Elle trouva son père, le sénateur Charles-Édouard de la Roche, dans son bureau, sa belle-mère et la mère de Camille, Évelyne, rodant à proximité.
« L'annonce a été faite », dit Charles-Édouard, un rare sourire ornant ses lèvres. « L'alliance Chevalier est un coup de génie, Alix. »
« J'ai une autre condition », dit-elle, sa voix dénuée d'émotion.
Son sourire vacilla. « Laquelle ? »
« Je veux être reniée. Publiquement.
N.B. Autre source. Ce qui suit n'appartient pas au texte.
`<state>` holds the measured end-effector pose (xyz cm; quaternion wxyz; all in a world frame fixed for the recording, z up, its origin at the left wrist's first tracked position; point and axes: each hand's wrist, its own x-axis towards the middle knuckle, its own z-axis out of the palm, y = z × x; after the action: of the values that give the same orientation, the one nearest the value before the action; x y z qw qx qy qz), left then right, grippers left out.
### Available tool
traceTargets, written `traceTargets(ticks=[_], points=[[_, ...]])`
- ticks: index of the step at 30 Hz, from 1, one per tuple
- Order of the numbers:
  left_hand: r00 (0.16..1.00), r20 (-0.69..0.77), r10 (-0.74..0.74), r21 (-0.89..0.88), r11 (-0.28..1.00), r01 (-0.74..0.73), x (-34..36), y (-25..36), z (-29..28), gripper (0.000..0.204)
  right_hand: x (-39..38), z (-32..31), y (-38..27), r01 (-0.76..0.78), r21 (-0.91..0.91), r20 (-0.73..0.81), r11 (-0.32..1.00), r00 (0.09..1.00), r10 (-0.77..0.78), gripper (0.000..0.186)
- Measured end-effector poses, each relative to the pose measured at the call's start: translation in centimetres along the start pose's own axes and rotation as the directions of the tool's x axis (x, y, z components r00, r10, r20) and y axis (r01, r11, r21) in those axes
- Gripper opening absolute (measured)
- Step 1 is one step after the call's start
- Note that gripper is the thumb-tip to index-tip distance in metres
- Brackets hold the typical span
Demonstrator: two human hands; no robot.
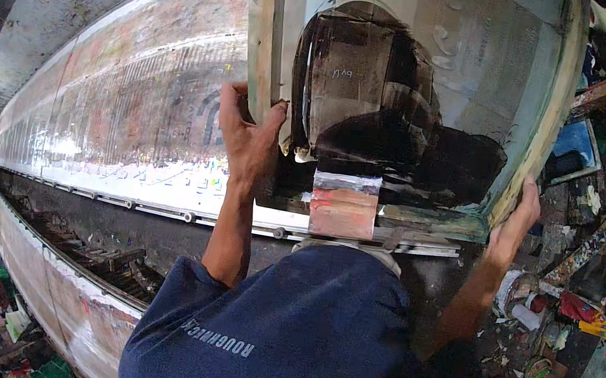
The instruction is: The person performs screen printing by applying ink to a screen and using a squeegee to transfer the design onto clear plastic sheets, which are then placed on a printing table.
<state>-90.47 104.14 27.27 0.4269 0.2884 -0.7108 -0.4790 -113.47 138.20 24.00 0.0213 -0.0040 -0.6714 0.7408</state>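
Observation:
Both hands hold a large screen-printing frame (458, 31) with wooden bars around a grey mesh. A big dark ink-like stain (399, 141) covers much of the mesh. My left hand (252, 136) grips the left bar near its lower end, thumb on the inner side. At the lower right corner, my right hand (516, 217) has its fingers closed on the right bar. A stained pinkish patch (344, 208) overlaps the middle of the frame's near bar. The frame's far edge runs out of view.
To the left stretches a long, colour-stained table (127, 88), edged by a rail with round fittings (190, 217). A second long table (53, 291) lies nearer, across a dark gap. On the right, scraps, boards and a blue panel (576, 147) clutter the floor.

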Motion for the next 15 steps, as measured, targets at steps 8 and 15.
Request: traceTargets(ticks=[8,15], points=[[0.994,0.096,-0.059,-0.096,0.993,0.068,-0.3,0.1,0.4,0.037,-4.3,-3.1,-1.6,-0.049,-0.013,-0.066,0.999,0.997,0.049,0.037],[0.949,0.283,-0.140,0.074,0.990,0.124,-2.8,-1.3,7.5,0.050,-4.9,-13.0,-1.1,-0.008,-0.097,-0.223,0.995,0.975,-0.014,0.046]])
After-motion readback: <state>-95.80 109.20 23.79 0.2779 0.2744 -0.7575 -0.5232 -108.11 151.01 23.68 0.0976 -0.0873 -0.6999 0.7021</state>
Je veux que le nom de la Roche me soit retiré. J'irai à Genève en tant qu'Alix de la Roche, pas une de la Roche. Je ne veux rien de cette famille. »
Le Sénateur la dévisagea, son visage un masque d'incrédulité et de fureur. Évelyne, cependant, avait une lueur de triomphe dans les yeux.
« Tu es ridicule », gronda Charles-Édouard.
« Vraiment ? » Les lèvres d'Alix se tordirent en un sourire amer. « Ou suis-je simplement en train de te rappeler le prix de ton ambition ? Tu te souviens du fonds de pension syndical que tu as "mal géré" il y a dix ans ? Celui qui a disparu juste avant ta première grande campagne ? Moi, oui. J'ai les dossiers. Répudie-moi, ou le monde entier saura quel genre d'homme tu es. »
Son visage devint pâle, puis s'empourpra de rage. Il se leva, la main levée comme pour la frapper.
« Dehors », siffla-t-il, sa voix tremblante. « Tu n'es plus ma fille. »
« Bien », dit-elle en se tournant pour partir. En atteignant la porte, elle s'arrêta. « Et une dernière chose, Charles-Édouard. L'entreprise de Maxime Chevalier est spécialisée dans la sécurité des données. La plus avancée au monde. Si j'étais toi, je ferais très attention à l'endroit où mes secrets sont gardés à partir de maintenant. »
Elle sortit sans un regard en arrière. Une fois dans son ancienne chambre, la porte bien verrouillée, elle s'autorisa enfin à s'effondrer. Des sanglots secouaient son corps, des larmes de deuil pour un père qui ne l'avait jamais aimée et un homme qui lui avait systématiquement brisé le cœur. Elle avait sacrifié son nom, sa famille, son identité entière, juste pour échapper à Adrien Solis.
Plus tard dans la soirée, alors qu'elle emballait ses dernières affaires, elle entendit des voix dans le couloir. La voix de son père, chaude et paternelle, suivie des tons doux et sucrés de Camille Dubois.
« Ne t'inquiète pas, ma chère. Ici, tu seras toujours chez toi. »
Alix se figea. Elle ouvrit sa porte d'une fente et regarda. Son père conduisait Camille dans la chambre juste en face de la sienne. La chambre qui avait appartenu à la mère d'Alix, intacte depuis sa mort.
Il donnait la chambre de sa mère à Camille.
Un calme froid et engourdissant envahit Alix. Elle referma sa porte silencieusement. Il ne restait plus rien pour elle ici. Absolument rien.